▶ [Data below]:

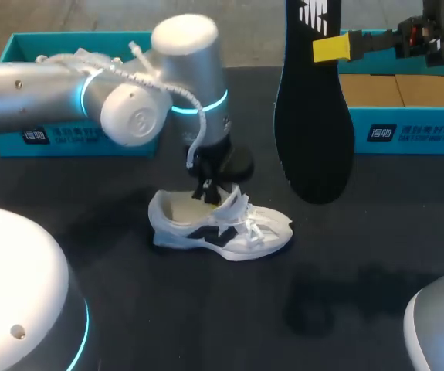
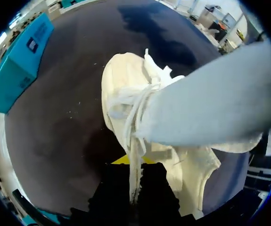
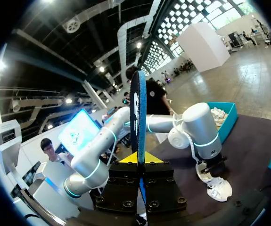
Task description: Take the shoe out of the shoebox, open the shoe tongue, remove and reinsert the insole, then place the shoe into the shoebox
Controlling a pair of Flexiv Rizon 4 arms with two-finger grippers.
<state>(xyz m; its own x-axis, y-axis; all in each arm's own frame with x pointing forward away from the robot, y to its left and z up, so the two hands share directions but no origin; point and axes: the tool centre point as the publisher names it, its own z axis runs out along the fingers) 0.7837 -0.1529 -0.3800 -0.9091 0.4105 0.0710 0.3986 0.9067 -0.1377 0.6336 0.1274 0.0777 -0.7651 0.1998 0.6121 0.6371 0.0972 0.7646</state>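
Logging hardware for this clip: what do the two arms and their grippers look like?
The left arm has smooth silver-white cylindrical links with glowing cyan rings at the joints, and a white cable runs along it. The right arm shows only a grey-white rounded shell. The left gripper and right gripper are black with bright yellow fingertips.

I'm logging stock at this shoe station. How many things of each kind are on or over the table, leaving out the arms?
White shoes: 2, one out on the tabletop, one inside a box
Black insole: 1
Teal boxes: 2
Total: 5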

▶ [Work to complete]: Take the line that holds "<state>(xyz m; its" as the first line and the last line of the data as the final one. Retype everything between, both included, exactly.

▶ [Task answer]:
<state>(xyz m; its own x-axis, y-axis; all in each arm's own frame with x pointing forward away from the robot, y to its left and z up, so the two hands share directions but no origin; point and axes: the tool centre point as the publisher names it, its own z axis runs out along the fingers) 0.7837 -0.1529 -0.3800 -0.9091 0.4105 0.0710 0.3986 0.9067 -0.1377 0.6336 0.1274 0.0777 -0.7651 0.1998 0.6121 0.6371 0.0972 0.7646</state>
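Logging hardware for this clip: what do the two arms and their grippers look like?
The left arm has smooth silver-white cylindrical links with glowing cyan rings at the joints, and a white cable runs along it. The right arm shows only a grey-white rounded shell. The left gripper and right gripper are black with bright yellow fingertips.

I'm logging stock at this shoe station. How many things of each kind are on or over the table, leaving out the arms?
White shoes: 2, one out on the tabletop, one inside a box
Black insole: 1
Teal boxes: 2
Total: 5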

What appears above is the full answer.